[PROBLEM DETAILS]
The first line of the listing opens the range and the line with "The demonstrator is" closes it; repeat those lines and all between them word for word, leaving out the pictures.

--------------------------------------------------

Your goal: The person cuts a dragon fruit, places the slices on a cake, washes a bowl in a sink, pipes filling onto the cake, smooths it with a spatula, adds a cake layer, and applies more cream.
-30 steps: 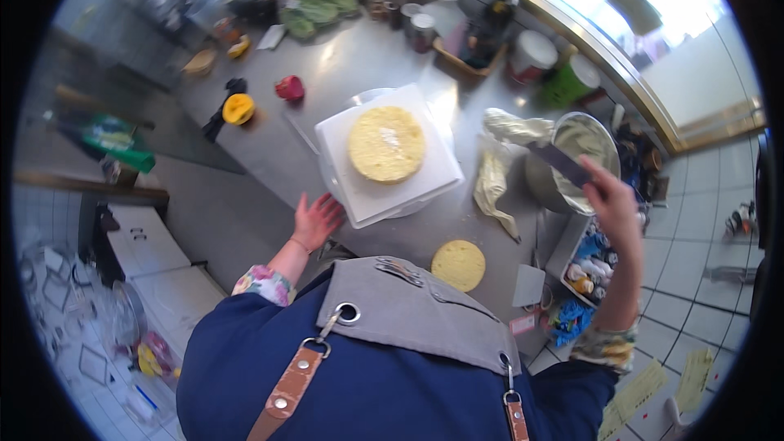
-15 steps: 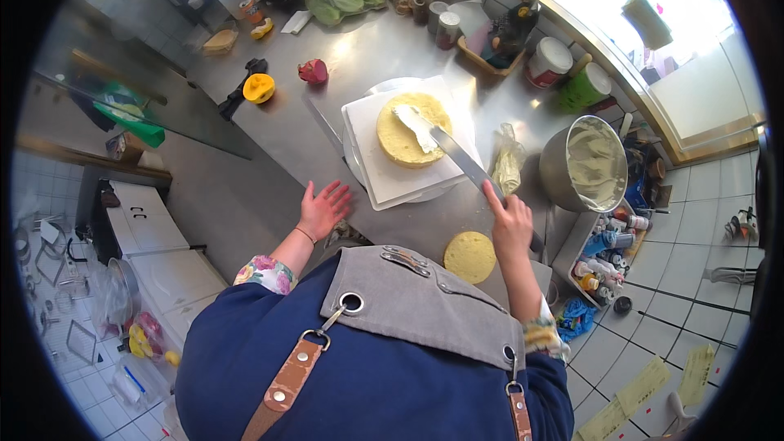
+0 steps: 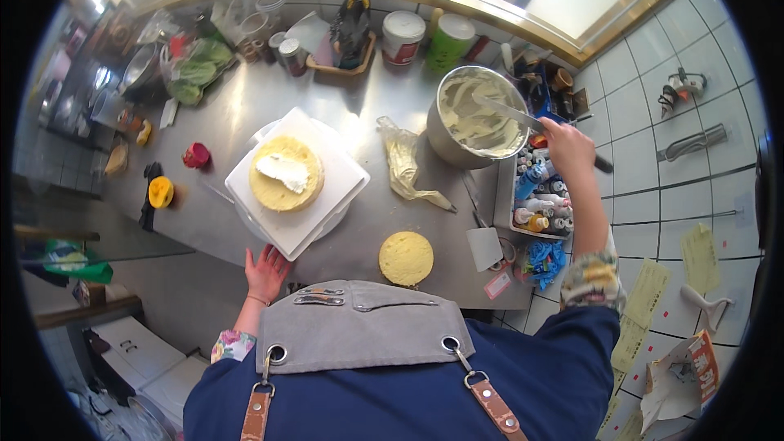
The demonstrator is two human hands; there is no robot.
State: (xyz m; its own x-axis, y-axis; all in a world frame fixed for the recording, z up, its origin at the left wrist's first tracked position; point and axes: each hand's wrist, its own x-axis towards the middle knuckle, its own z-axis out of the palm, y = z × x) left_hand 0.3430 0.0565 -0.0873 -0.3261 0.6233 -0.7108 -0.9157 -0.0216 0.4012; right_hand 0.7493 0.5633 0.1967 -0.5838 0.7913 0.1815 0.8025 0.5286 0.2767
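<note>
A round yellow sponge cake [image 3: 278,198] with a dollop of white cream [image 3: 283,170] on top rests on a square white board [image 3: 347,165], over a white round base [image 3: 331,224]. My left hand [image 3: 266,274], open with fingers spread, is by the board's near corner. At the right, my right hand [image 3: 569,148] grips the black handle of a long icing spatula [image 3: 513,112]. The blade reaches into a metal mixing bowl [image 3: 443,132] lined with pale cream [image 3: 494,137]. A filled piping bag [image 3: 402,162] lies between board and bowl; a second sponge round [image 3: 406,259] sits near the front edge.
Beside the bowl are a bin of bottles [image 3: 543,204], a white scraper [image 3: 484,247] and scissors [image 3: 508,253]. A cut mango [image 3: 161,192] and dragon fruit [image 3: 196,155] lie left. Tubs [image 3: 403,37] and bagged greens [image 3: 196,73] line the back.
The spatula has left the cake and moved right into the bowl with my right hand. A dollop of cream stays on the cake. My view has shifted toward the right.
</note>
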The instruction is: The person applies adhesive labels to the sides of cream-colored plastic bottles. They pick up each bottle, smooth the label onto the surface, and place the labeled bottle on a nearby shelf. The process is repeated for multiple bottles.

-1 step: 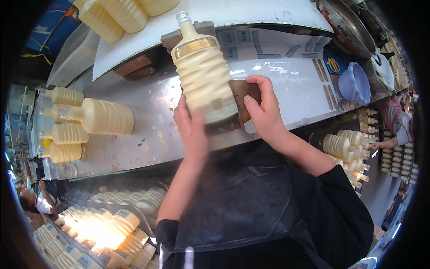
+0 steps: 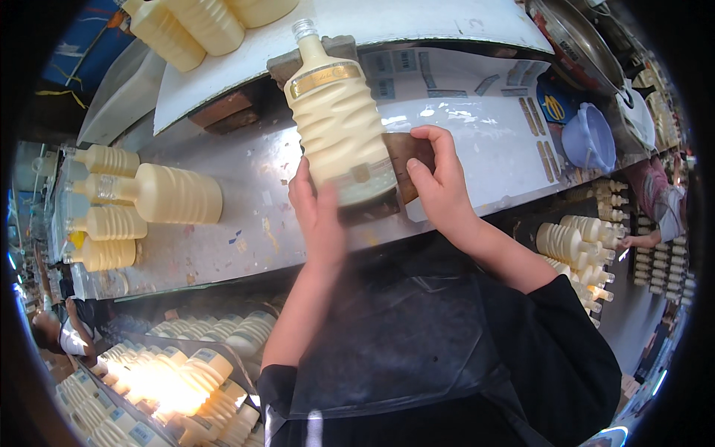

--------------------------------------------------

[ANSWER FOR THE TASK]
Your goal: The person cuts a dragon fruit, places the slices on a cake, washes a bowl in a sink, pipes filling onto the cake, smooths it with a spatula, adds a cake layer, and applies more cream.
-30 steps: 
-15 steps: 
+0 steps: 
The demonstrator is two human hands; there is no robot.

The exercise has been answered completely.